AIM OF THE EXERCISE:
Copy every line from the records below that carries the word "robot".

Source data:
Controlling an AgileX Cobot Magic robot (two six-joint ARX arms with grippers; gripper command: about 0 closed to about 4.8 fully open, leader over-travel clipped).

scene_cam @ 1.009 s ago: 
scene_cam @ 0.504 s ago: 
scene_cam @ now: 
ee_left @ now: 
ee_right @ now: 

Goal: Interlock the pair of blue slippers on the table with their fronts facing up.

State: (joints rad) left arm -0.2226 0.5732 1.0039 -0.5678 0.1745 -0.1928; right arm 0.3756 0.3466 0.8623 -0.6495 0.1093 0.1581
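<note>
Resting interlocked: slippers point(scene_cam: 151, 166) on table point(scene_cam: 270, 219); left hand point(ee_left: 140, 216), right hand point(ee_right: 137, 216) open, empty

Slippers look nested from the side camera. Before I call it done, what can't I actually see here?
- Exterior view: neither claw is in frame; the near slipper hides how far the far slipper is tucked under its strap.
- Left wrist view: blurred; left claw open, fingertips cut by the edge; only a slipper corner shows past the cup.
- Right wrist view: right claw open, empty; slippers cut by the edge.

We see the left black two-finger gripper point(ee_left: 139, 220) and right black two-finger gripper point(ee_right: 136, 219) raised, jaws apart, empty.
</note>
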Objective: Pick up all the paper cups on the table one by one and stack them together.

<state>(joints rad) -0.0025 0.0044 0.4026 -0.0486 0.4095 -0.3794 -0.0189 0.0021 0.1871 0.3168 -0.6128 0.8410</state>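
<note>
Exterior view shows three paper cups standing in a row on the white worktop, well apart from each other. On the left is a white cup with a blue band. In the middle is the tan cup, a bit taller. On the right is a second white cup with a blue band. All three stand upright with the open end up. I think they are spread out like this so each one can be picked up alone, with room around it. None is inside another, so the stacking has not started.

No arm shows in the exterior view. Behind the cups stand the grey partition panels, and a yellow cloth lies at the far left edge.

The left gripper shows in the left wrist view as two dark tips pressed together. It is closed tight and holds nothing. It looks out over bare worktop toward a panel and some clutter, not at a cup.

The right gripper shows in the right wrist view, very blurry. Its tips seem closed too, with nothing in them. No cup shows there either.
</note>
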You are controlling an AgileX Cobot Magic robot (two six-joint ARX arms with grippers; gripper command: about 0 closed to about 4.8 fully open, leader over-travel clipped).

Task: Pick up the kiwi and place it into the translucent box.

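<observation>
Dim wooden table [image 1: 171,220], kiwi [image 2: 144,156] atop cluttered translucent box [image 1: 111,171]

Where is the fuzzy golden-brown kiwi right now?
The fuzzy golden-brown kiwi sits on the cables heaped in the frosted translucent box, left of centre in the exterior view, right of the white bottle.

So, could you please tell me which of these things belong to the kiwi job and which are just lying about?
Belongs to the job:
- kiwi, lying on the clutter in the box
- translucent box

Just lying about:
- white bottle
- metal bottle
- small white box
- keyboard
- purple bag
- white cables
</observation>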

EXERCISE RESULT:
Controlling an AgileX Cobot Magic robot (two six-joint ARX arms with grippers; gripper command: about 0 closed to about 4.8 fully open, leader over-travel clipped).
You are controlling an AgileX Cobot Magic robot (two six-joint ARX arms with grippers; gripper command: about 0 closed to about 4.8 fully open, leader over-travel clipped).

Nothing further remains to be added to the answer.